Never unworthy, he thought.
She died within a
year of the portrait’s completion, and Stevic was grateful he’d
commissioned it. Otherwise, he feared losing the details of her
features in his memory. Whenever he wished, he had but to look at
the painting and Kariny came back to life for him in some small
measure, the living, breathing woman, her touch and mannerisms, her
chiming laugh, the feel of her hair flowing between his
fingers.
And there was his
daughter, who so strongly resembled her mother. Karigan was now
about the age her mother had been when this portrait was painted.
So young.
Stevic would never
see Kariny grow old.

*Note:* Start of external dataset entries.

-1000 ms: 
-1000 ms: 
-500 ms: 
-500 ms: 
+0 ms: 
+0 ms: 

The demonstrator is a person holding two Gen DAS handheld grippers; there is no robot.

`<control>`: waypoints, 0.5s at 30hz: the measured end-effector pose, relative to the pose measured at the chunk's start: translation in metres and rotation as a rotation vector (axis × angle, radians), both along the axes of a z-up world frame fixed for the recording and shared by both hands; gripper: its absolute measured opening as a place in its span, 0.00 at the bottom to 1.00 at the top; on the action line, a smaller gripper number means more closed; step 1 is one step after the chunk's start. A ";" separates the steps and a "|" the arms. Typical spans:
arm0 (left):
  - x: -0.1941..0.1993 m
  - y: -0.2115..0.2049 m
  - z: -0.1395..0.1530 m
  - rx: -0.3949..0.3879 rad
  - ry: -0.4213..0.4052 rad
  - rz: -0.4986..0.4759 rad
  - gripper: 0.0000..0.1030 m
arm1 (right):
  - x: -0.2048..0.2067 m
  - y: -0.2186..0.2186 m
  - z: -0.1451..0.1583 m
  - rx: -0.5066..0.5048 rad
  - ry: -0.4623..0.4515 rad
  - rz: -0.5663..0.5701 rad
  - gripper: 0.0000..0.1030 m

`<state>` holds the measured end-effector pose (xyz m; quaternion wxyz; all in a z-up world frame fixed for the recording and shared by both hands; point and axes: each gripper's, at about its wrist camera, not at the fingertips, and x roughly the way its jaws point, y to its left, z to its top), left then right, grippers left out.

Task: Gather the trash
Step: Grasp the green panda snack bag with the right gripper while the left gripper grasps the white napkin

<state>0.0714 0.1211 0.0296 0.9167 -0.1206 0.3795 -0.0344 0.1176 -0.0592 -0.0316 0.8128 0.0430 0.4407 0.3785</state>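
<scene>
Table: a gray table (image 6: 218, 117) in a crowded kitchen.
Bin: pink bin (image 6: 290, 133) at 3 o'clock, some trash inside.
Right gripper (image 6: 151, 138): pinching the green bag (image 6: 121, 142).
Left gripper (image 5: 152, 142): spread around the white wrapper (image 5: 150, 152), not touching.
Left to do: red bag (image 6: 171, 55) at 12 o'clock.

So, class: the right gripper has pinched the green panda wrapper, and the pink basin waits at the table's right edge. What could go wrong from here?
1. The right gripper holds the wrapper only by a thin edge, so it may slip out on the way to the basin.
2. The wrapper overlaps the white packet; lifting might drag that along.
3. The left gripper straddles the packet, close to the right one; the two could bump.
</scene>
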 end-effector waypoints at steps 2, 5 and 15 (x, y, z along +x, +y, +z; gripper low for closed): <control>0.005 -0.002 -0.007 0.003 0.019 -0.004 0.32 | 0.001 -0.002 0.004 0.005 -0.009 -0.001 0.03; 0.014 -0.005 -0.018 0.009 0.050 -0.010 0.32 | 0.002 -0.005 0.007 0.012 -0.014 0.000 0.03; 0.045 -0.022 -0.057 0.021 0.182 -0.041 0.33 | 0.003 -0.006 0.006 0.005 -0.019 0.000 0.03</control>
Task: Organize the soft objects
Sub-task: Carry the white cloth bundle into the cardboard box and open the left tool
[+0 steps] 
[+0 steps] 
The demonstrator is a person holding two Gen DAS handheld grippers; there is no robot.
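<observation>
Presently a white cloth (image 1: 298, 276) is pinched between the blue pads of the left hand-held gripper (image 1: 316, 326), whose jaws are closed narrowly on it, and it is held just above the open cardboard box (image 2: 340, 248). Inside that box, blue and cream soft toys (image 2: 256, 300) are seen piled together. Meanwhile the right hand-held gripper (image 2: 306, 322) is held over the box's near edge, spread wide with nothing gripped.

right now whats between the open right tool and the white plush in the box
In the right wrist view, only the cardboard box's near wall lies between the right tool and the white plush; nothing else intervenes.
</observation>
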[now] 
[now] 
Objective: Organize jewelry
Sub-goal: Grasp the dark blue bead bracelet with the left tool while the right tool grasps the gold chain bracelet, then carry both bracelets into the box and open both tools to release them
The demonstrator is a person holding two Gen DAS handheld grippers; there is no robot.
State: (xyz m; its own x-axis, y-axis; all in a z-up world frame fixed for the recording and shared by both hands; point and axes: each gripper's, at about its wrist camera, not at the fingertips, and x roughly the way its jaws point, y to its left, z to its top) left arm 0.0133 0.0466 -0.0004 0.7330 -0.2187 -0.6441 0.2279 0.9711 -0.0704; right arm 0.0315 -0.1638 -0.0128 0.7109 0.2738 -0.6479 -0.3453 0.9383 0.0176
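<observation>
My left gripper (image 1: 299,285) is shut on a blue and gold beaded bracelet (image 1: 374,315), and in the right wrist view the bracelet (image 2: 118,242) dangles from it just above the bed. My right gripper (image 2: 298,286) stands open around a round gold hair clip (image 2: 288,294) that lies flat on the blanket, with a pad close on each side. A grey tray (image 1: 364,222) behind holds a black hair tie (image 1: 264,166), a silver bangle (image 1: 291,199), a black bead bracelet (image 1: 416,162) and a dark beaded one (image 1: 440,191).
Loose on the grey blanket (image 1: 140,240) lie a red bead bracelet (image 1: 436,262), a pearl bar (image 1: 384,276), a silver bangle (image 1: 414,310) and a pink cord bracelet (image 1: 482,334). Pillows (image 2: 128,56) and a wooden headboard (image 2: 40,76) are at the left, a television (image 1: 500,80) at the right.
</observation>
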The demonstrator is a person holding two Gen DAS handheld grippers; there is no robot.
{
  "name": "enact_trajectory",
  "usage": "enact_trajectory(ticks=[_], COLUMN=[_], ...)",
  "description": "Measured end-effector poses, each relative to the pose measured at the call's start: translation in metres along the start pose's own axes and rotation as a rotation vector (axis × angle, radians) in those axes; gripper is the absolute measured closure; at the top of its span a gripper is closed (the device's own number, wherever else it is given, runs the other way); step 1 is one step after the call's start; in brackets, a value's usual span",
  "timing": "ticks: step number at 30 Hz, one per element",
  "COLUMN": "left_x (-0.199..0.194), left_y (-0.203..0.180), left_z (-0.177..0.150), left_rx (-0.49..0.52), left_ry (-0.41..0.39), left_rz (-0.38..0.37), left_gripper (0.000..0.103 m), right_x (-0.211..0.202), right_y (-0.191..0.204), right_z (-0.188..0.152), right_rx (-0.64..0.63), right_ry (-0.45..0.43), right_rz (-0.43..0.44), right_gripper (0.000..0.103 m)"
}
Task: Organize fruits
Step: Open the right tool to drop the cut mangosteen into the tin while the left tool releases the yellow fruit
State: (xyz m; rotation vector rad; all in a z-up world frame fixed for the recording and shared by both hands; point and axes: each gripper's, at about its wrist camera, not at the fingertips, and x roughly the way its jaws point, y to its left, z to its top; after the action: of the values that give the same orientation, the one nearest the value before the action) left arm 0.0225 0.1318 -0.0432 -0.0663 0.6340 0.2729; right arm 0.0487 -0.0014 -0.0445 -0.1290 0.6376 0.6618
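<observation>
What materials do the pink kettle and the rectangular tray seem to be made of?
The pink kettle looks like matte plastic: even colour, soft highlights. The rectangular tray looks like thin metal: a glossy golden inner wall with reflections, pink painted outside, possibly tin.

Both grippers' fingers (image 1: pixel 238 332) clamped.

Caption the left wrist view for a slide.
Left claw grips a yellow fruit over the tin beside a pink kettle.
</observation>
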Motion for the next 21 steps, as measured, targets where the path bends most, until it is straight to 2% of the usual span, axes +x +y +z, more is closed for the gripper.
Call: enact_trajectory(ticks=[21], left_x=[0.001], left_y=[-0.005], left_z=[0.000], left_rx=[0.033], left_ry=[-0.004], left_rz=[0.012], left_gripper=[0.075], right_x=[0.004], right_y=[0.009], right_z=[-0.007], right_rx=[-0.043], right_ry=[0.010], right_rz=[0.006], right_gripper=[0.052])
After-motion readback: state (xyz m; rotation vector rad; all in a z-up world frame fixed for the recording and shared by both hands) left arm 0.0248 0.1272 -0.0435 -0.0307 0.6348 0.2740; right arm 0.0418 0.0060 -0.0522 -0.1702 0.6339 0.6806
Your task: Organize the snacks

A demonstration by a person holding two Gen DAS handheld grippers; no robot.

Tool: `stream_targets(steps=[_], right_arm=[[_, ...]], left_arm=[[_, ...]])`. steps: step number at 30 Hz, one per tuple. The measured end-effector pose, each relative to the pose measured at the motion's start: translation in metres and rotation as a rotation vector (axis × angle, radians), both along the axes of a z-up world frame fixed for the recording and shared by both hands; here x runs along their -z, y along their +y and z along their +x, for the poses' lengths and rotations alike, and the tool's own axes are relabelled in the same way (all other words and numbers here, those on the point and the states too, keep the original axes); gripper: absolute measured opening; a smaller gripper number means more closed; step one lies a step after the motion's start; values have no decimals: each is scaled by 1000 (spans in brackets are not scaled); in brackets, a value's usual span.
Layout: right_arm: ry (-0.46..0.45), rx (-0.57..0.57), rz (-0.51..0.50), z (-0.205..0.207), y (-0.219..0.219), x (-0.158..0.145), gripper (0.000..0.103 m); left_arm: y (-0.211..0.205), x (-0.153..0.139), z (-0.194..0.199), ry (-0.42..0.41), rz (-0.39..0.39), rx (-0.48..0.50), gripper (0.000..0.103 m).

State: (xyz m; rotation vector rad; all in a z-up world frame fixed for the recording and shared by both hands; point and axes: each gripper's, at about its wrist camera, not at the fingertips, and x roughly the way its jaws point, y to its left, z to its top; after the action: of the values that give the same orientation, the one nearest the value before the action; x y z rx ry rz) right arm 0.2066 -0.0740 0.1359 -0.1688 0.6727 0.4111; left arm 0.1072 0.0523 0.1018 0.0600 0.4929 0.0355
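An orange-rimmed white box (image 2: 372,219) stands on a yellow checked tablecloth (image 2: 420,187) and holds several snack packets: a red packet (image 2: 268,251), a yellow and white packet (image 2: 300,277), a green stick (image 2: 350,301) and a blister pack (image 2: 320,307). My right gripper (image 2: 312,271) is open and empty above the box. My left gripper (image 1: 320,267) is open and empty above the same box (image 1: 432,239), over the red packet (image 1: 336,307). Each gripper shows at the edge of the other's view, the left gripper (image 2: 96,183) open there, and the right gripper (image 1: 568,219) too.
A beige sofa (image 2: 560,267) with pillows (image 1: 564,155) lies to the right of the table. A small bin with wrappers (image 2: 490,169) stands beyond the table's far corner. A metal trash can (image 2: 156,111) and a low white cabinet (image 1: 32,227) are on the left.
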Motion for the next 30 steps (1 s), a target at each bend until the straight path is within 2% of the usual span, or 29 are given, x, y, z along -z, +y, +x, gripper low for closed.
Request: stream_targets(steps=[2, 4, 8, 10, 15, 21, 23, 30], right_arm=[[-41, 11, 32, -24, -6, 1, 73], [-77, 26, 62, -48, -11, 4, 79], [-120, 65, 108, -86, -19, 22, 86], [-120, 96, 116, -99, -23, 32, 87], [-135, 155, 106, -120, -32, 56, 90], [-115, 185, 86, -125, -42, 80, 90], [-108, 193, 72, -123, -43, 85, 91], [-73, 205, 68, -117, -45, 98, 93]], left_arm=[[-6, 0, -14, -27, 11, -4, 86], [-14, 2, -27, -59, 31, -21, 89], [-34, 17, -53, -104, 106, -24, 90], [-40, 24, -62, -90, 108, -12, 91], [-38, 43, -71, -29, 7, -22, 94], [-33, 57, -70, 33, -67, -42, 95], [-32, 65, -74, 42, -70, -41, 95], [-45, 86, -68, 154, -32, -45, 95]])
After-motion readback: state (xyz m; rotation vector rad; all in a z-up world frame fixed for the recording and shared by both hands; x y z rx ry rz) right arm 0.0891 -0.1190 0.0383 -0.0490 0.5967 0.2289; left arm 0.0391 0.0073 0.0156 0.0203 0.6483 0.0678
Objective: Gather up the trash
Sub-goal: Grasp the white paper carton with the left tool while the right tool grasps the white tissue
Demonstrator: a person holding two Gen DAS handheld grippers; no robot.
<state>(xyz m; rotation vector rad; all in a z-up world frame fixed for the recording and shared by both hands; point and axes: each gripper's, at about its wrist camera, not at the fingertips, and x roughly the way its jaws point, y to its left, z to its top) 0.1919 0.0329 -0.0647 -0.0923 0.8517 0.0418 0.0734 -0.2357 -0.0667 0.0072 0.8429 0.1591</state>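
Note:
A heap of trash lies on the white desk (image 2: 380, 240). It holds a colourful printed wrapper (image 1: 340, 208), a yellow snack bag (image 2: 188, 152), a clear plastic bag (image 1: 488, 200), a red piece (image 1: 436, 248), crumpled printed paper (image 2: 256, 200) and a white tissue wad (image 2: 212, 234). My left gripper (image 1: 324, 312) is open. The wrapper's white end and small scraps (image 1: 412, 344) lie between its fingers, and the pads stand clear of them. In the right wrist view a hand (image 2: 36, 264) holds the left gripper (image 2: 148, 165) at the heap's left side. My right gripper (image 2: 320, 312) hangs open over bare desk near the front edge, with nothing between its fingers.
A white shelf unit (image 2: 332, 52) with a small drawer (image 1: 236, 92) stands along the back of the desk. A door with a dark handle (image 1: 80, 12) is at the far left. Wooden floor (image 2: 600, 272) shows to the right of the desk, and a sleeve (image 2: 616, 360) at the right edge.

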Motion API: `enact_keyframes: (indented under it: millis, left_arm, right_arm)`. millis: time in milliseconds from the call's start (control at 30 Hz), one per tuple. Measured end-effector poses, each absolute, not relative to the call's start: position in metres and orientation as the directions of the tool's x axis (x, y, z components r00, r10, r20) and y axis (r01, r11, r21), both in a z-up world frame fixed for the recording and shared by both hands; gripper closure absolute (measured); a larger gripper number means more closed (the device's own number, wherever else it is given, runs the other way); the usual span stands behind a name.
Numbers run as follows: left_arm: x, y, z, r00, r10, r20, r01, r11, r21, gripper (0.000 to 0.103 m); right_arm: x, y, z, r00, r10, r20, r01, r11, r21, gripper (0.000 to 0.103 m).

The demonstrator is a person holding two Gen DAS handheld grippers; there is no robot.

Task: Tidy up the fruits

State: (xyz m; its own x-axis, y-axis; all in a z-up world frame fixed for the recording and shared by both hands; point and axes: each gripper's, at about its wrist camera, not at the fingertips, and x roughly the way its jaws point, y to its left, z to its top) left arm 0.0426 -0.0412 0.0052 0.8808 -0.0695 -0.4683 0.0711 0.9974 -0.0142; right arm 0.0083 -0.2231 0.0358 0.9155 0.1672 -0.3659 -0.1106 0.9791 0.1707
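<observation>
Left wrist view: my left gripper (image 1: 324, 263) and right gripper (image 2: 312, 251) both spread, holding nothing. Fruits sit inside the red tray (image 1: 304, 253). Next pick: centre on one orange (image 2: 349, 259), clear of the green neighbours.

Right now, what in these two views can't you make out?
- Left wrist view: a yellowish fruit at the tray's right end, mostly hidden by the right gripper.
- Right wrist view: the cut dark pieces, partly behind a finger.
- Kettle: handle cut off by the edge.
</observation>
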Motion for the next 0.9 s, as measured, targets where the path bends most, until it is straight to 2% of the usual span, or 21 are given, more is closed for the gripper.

He knew she would have done so with grace, her
beauty only refining, not fading, as the years passed. Instead, she
was stopped in time, captured forever in youthful
potential.
He shook his head.
In a sense, he too, was stopped in time. Stopped in time when
Kariny, along with their unborn child, died from fever. It made him
determined that their first child would go on to live the long,
fruitful life denied Kariny. But now that Karigan had grown up, it
was impossible to protect her. It did not help that she worked in
the king’s service, in a profession that was
dangerous.
Stevic tore his gaze
from the portrait of his wife, and his restlessness led him out
into the main hall. He was met with the aroma of roasting goose.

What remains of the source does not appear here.